3. Performance of the Company's Obligations. On the date hereof, EPII shall
deliver to Blair a certificate (the form and substance of which are satisfactory
to Blair and its counsel), signed by the secretary or an assistant secretary of
EPII, certifying as to (a) the names of the officers of the Company authorized
to sign this Agreement and all other documents and instruments executed and/or
delivered in connection herewith or therewith, (b) specimens of the true
signatures of such officers, on which Blair may conclusively rely, and (c) the
truth and correctness of documents and instruments executed and/or delivered in
connection herewith and therewith (including, without limitation, those entered
into with Fleet).

4. Assumption of Liability. EPII, Pacific and Arrow hereby acknowledges that the
Debenture Acquisition Agreement is being amended hereby and EPII, Eagle, Pacific
and Arrow hereby also acknowledge and affirm that (a) from and after the
effective time of the mergers to be completed on the date hereof, EPII shall be
fully responsible for all of Eagle's responsibilities to Blair under the
Debenture Acquisition Agreement, the Debentures and related documents executed
and/or delivered in connection therewith (each, as amended to date)
(collectively, the "Debenture Documents"), as if EPII were the original borrower
thereunder, (b) each of the Debenture Documents remains in full force and
effect, (c) neither this Agreement nor the consummation of the mergers to be
completed on the date hereof shall adversely affect or otherwise impair Blair's
rights under the Debenture Documents, (d) Blair is not required to provide
notice to anyone of this Agreement and (e) Blair's actions hereunder shall not
operate as a waiver of Blair's right to agree to further amendments in its sole
discretion without notice to EPII.

5. Representations and Warranties of the Company. As a further inducement for
Blair to consent to the mergers contemplated to be completed on the date hereof
and to EPII's execution and delivery of the Amended and Restated Credit
Agreement, the Company hereby represents and warrants to Blair that:

(a) The Company (and each of them) has the requisite corporate power and
authority to execute, deliver and carry out this Agreement, all other agreements
and instruments contemplated or required by the provisions thereof and to be
executed, delivered or carried out by the Company (or any of them)
(collectively, the "Ancillary Agreements") and the transactions contemplated
hereby and thereby.

(b) The execution and delivery of this Agreement and the Ancillary Agreements,
and the

consummation by the Company of the transactions contemplated hereby or thereby
has been duly authorized by all necessary corporate action and other consents,
approvals and the like required on the part of the Company.

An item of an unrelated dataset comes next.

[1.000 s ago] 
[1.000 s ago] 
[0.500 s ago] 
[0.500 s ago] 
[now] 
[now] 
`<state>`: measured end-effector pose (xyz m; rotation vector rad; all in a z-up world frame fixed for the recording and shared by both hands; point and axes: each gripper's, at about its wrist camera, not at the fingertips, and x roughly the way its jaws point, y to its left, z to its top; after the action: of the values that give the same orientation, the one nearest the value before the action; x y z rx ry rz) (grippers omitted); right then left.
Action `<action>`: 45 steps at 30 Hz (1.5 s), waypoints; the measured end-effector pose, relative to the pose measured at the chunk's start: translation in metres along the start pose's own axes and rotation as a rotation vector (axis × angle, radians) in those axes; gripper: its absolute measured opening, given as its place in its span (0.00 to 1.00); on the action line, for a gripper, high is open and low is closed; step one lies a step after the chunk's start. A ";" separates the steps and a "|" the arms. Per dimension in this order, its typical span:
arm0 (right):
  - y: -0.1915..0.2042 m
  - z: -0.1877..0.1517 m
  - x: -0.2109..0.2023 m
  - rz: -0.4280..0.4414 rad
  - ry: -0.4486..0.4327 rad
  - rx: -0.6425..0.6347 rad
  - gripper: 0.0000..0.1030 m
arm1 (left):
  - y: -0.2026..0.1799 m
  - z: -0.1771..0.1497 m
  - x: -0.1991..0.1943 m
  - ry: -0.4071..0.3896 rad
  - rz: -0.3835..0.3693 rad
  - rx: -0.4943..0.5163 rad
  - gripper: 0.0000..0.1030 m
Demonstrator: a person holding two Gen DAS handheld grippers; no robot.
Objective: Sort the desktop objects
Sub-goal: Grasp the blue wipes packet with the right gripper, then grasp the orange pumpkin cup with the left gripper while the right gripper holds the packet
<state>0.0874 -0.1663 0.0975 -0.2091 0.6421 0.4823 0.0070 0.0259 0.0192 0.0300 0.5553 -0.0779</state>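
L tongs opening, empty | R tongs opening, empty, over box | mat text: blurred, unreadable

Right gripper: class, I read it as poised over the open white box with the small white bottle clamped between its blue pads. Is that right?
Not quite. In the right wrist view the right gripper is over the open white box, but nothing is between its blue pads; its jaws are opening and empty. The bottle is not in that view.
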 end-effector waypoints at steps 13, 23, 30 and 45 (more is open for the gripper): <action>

(c) Neither the execution and delivery by the Company (or any of them) of this
Agreement or any of the Ancillary Agreements, nor the consummation of the
transactions contemplated hereby or thereby, nor compliance by the Company with
the terms, conditions and provisions hereof or thereof, shall (i) conflict with
or result in a breach of the terms, conditions or provisions of, (ii) constitute
a default under, (iii) result in the creation of any lien, security interest,
charge or encumbrance upon its capital stock or assets pursuant to, (iv) give
any third party the right to accelerate any obligation under, (v) result in a
violation of or (vi) require any authorization, consent, approval, exemption or
other action by or notice to any court or administrative or governmental body
pursuant to, the articles of incorporation or bylaws of the Company (or any of
them) or any law, statute, rule or regulation to which the Company (or any of
them) is subject, or any agreement, instrument, order, judgment or decree to
which the Company (or any of them) is subject.

(d) This Agreement and each of the Ancillary Agreements to which the Company (or
any of them) is a party have been duly and validly executed and delivered by
Eagle, Pacific, Arrow and/or EPII (as the case may be) and constitute legal,
valid and binding obligations, and all such obligations of the Company (or any
of them) are enforceable in accordance with their respective terms.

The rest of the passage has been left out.